でも実は、この時のカミは戦おうとしていたわけじゃない。
少し怖がっていた。
外でブラッシングをしていたので、
鳥の鳴き声。
カラスの声。
風で揺れる木。
遠くを歩く人。
人間なら気にならないような音でも、うさぎにとっては全部が情報になる。
「今の音は何?」
「近くに誰かいる?」
「危険じゃない?」
頭の中はきっと忙しい。
だから周りを気にしながらブラッシングされていた。
うさぎは弱い動物だ。
野生では食べられる側。
だから、「大丈夫かな」「安全かな」を四六時中考えている。
この写真も、怒っているように見えるけれど、本当は少し緊張していただけなのかもしれない。
人間も似ている。
怖い時ほど強がる。
本当は不安なのに、「別に。

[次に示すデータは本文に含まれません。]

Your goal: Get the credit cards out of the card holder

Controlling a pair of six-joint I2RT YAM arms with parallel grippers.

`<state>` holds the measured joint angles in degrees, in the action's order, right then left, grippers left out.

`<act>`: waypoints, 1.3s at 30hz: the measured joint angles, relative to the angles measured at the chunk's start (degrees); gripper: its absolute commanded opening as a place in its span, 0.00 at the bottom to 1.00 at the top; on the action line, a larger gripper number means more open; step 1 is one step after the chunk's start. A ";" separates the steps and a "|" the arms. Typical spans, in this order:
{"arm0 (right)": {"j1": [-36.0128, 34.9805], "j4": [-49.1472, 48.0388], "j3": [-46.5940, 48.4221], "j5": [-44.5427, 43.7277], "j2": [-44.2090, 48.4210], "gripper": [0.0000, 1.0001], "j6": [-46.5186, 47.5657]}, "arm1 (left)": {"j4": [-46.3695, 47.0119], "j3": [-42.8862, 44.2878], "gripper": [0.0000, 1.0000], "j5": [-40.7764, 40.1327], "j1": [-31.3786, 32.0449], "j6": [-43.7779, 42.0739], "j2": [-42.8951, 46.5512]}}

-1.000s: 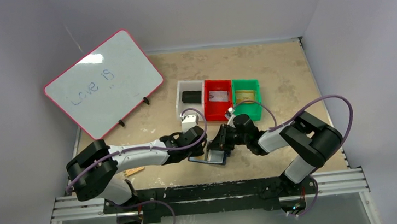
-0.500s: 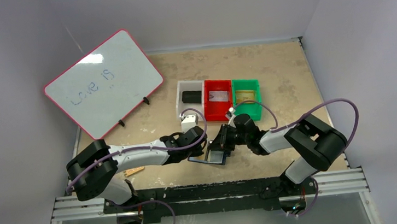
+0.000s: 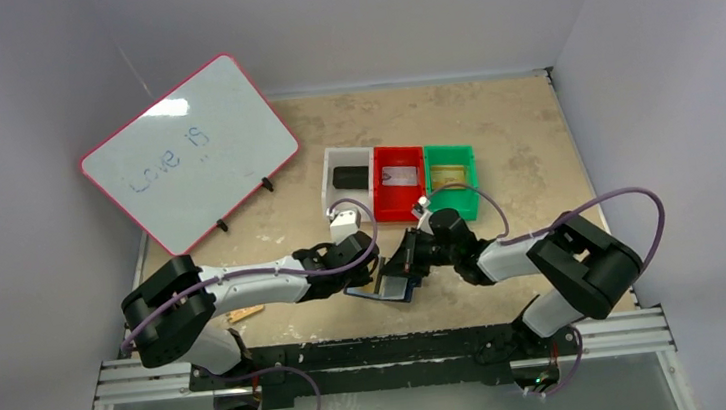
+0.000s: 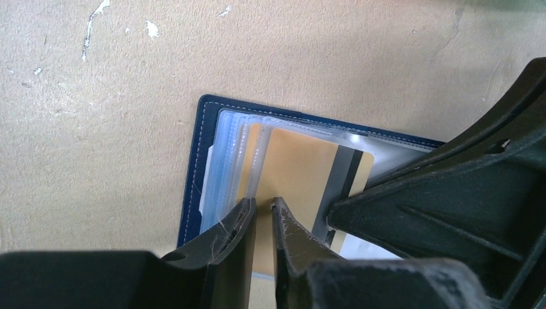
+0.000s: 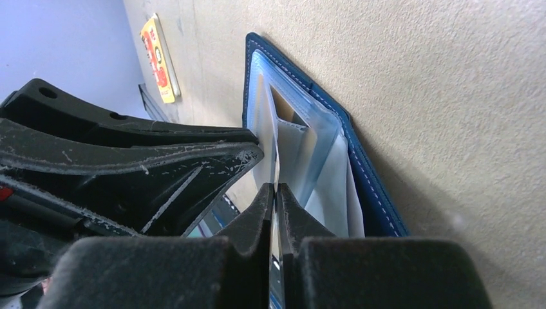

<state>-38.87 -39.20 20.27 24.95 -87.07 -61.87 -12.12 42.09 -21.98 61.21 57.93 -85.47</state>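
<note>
Holder (image 4: 191,193) lies open with the gold card (image 4: 293,167) not yet out; right gripper (image 5: 275,190) pinches a sleeve (image 5: 322,148), while left gripper (image 4: 263,215) straddles the card, grip unclear.

Card holder (image 4: 191,193): navy blue, pale stitching along the border. Its inner sleeves (image 4: 222,161): clear to pale blue.
Card (image 4: 293,174): gold-tan with 1 dark grey stripe.
Left gripper (image 4: 263,209) and right gripper (image 5: 275,193): black, with whitish scuffs.
Table (image 4: 96,129): sandy beige, mottled, with white chip marks.
3 bins: white bin (image 3: 347,150), red bin (image 3: 395,212), green bin (image 3: 470,180).
Whiteboard (image 3: 204,160): white, pink-red rim, faint blue writing.
Left arm (image 3: 246,287): white and black.
Cables (image 3: 631,209): purple.
Pad (image 5: 158,58): yellow-orange with red.
Walls (image 3: 371,13): pale lilac-grey.
</note>
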 measured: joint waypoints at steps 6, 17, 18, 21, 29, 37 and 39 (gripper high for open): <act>0.74 4.07 0.13 -0.11 2.23 0.09 0.94 | -0.20 -0.13 0.11 -0.37 0.04 0.48 0.04; 1.44 6.27 0.13 0.11 3.10 0.19 1.16 | -0.68 -0.22 0.09 -0.79 0.04 1.05 0.20; 1.44 6.29 0.13 0.09 3.10 0.17 1.16 | -0.70 -0.22 0.09 -0.81 0.04 1.05 0.20; 1.44 6.34 0.09 0.07 3.10 0.12 1.18 | -0.72 -0.22 0.09 -0.81 0.04 1.05 0.20; 1.55 5.44 -0.17 0.15 2.99 0.16 0.90 | -0.74 -0.22 0.09 -0.83 0.04 1.05 0.20; 1.55 1.31 -0.17 0.15 -1.18 0.00 -0.44 | -0.79 -0.22 0.06 -0.83 0.04 1.07 0.20; 1.68 1.05 -0.20 0.17 -1.51 0.00 -0.87 | -0.87 -0.22 0.04 -0.98 0.04 1.14 0.20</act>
<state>-37.19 -38.15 20.08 25.12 -88.58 -62.74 -12.99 41.87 -22.96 61.25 59.07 -85.27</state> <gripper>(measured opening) 0.014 0.065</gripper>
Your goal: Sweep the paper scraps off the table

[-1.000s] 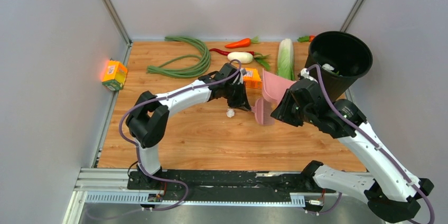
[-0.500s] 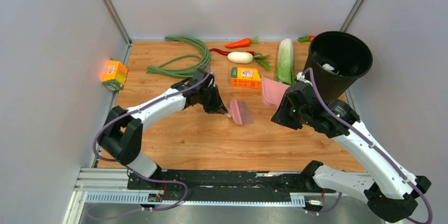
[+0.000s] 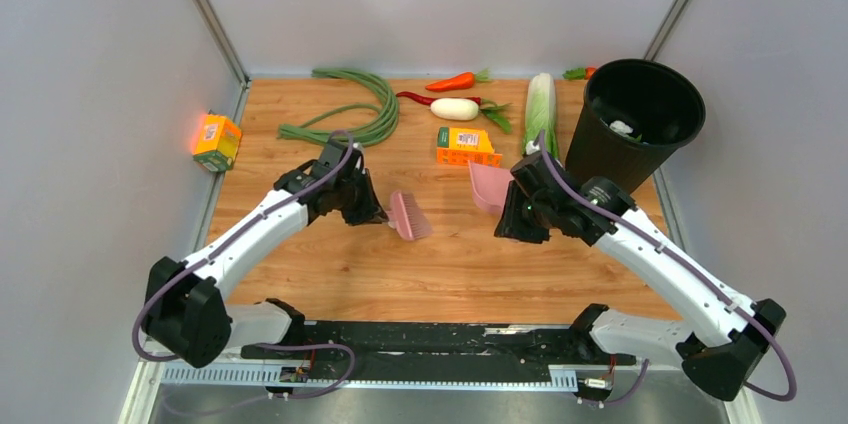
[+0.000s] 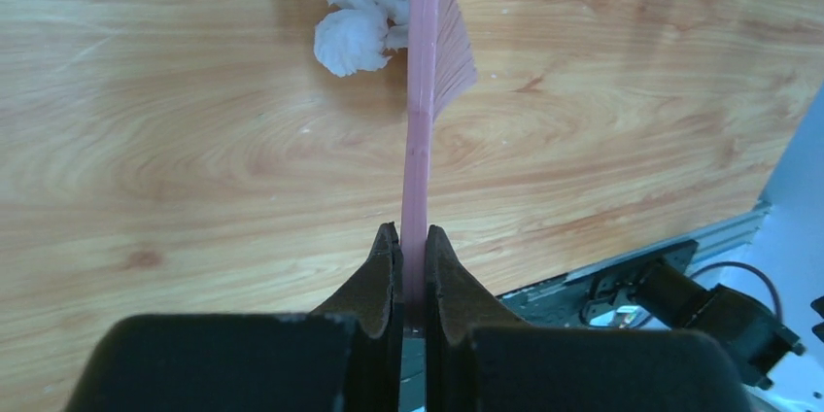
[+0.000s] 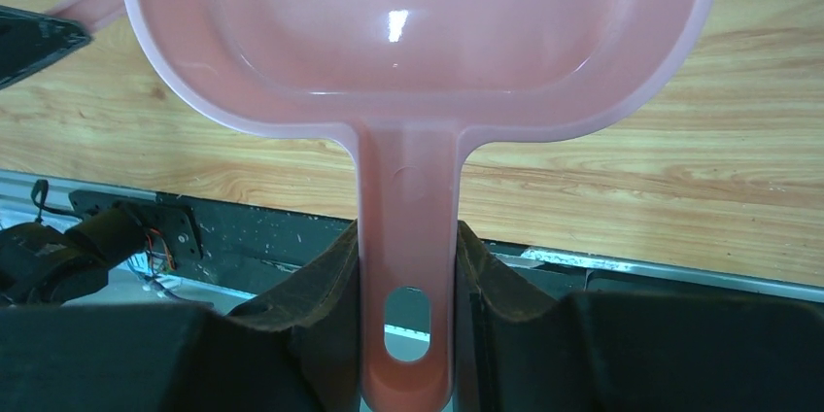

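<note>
Over the table (image 3: 440, 269) in the top view, the left gripper (image 3: 378, 215) sits just left of centre, clamped on a pink brush (image 3: 410, 216) whose bristled head points toward 3 o'clock. The right gripper (image 3: 512, 214) holds a pink dustpan (image 3: 487, 184) that rises from it toward 11 o'clock. The brush and dustpan are apart. A black bin (image 3: 645, 114) stands at the table's 2 o'clock corner with a white wad inside. Green beans (image 3: 350, 112), a white radish (image 3: 455, 109) and an orange box (image 3: 465, 147) lie toward 12 o'clock. I cannot make out the scraps on the table from here.

From the left wrist, the left gripper (image 4: 409, 242) is closed narrow on the brush (image 4: 420, 140) handle. The paper scraps (image 4: 360, 31) lie on the table (image 4: 175, 159) at 11 o'clock, touching the brush head's left face.

From the right wrist, the right gripper (image 5: 408, 247) grips the dustpan (image 5: 418, 33) handle from both sides, with the pan at 12 o'clock above the table (image 5: 641, 174).
</note>
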### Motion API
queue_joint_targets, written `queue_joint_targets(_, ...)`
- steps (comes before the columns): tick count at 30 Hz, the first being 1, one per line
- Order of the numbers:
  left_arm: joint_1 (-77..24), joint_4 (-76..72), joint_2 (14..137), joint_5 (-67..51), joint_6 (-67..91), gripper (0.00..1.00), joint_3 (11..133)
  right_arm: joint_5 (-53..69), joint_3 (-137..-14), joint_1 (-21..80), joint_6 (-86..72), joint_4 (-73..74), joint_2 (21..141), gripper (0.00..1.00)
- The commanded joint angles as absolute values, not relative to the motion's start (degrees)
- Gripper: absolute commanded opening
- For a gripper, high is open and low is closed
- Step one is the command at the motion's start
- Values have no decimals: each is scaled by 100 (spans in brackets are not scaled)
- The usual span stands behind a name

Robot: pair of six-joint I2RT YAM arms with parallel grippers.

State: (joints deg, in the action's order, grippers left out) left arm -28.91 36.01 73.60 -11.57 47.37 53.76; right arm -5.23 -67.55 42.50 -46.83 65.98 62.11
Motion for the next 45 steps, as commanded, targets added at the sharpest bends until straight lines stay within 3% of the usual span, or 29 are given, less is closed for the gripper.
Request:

」と言う。
うさぎも同じなのかもしれない。
カミもブラッシングは決して好きではなかった。
でも終われば、何事もなかったように牧草を食べ始める。
さっきまで世界が終わりそうな顔をしていたのに、切り替えだけは異常に早い。
そこは見習いたい。
私は仕事で嫌なことがあると、一週間くらい引きずる。
カミは三十秒で忘れる。
完全敗北である。
でも、この写真を見ていて思う。
うさぎは本当に表情が豊かだ。
怒っているようにも見える。
焦っているようにも見える。
「帰りたい」と思っているようにも見える。
見る人によって全部違う。
だから写真は面白い。
一枚の写真から、その日の出来事まで思い出せる。
今でもこの写真を見ると、
「左ストレートだ!」より先に、
「ああ、この日は外でブラッシングした日だったな。」
と思い出す。
鳥の声を気にしていたこと。
終わったあとに牧草を食べていたこと。
そして、頑張ったね。と頭を撫でたこと。
写真って、その瞬間だけじゃなく、その前後の時間まで残してくれる。
だから私は、少しブレた写真も、変な顔の写真も消せない。
その一枚には、カミと過ごした一日が全部詰まっているからだ。
この写真から学んだこと
うさぎは怒っているように見えても、実は怖がっているだけのことがあります。
特に外や慣れない環境では、小さな音にも敏感になります。
ブラッシングを嫌がるときも無理に押さえつけるのではなく、短時間で終わらせたり、静かな環境で行ったりするだけで、うさぎの負担は大きく変わります。
そして飼い主にとっては、そんな必死な姿さえ、何年経っても笑って思い出せる大切な一枚になるのです。